**AIM OF THE EXERCISE**:
Return the lines of the data below in which the string "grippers" occurs.

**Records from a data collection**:
↓

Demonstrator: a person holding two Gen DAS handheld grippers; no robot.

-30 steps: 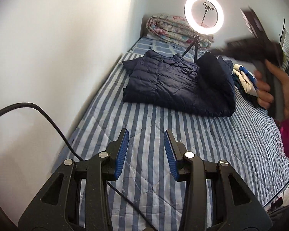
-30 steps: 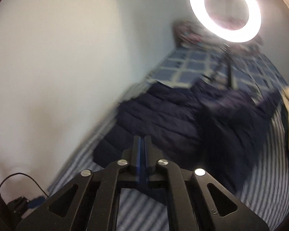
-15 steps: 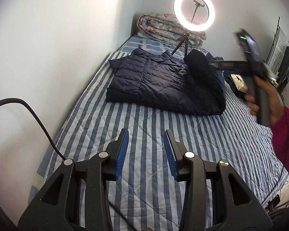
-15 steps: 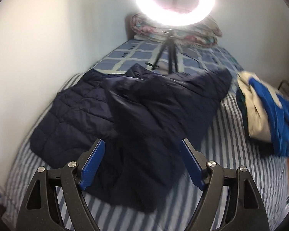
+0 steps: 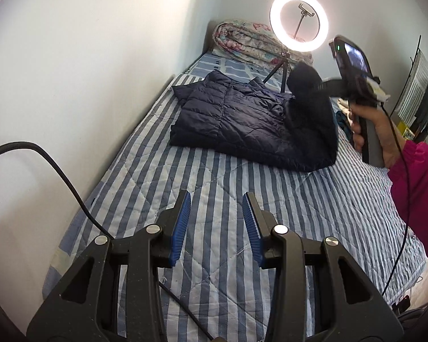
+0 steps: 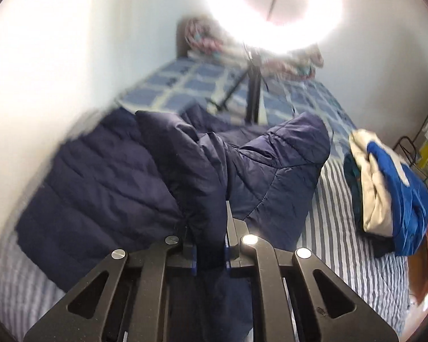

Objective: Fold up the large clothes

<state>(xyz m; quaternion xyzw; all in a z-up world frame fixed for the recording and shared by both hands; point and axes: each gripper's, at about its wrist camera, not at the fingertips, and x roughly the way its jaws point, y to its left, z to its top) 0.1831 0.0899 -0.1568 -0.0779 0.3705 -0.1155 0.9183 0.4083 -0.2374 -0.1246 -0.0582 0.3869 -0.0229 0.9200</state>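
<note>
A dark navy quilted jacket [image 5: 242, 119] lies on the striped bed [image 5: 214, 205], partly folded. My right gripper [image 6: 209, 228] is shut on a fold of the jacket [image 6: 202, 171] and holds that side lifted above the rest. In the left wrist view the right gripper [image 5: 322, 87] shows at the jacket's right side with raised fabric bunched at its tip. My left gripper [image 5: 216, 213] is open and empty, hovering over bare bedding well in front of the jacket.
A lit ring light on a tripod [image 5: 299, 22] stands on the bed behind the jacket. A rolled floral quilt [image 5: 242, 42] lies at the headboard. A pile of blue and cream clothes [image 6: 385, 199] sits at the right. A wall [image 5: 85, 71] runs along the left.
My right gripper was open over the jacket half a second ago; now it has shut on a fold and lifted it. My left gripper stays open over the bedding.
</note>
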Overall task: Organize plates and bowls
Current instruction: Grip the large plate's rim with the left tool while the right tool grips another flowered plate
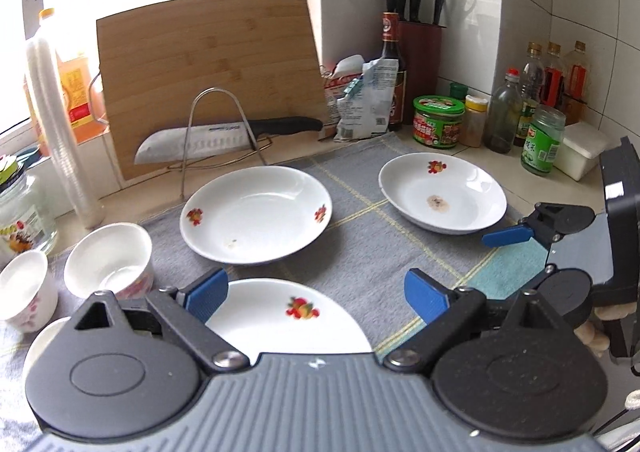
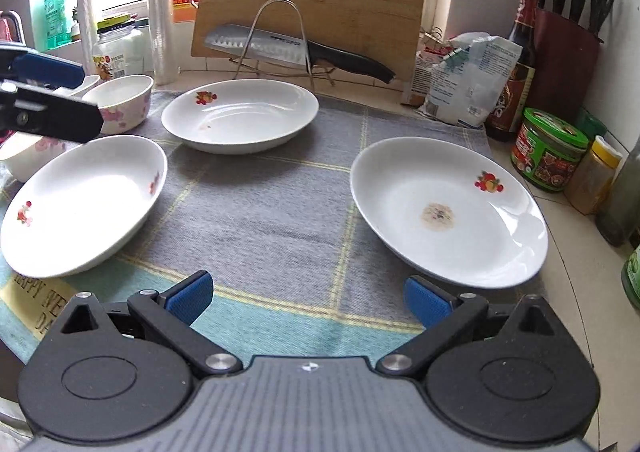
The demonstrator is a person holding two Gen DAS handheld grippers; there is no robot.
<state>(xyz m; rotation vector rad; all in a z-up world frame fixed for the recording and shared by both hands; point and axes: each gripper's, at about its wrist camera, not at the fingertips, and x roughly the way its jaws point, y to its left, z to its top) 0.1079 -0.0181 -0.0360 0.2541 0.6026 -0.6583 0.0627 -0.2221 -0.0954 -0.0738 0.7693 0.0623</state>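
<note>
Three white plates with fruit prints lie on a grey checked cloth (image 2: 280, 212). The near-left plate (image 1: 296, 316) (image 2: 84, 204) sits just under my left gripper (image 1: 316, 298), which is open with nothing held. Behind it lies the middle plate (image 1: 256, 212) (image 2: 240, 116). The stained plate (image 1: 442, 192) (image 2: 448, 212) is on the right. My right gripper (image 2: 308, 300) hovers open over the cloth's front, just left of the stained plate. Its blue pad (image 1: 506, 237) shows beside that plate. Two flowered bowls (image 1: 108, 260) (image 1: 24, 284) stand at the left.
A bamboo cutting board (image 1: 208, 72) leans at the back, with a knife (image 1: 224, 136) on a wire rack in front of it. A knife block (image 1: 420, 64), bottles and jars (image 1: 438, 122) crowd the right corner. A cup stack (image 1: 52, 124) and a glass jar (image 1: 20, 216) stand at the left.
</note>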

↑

**THE ANSWER**:
Demonstrator: a person holding two Gen DAS handheld grippers; no robot.
The demonstrator is a person holding two Gen DAS handheld grippers; there is no robot.

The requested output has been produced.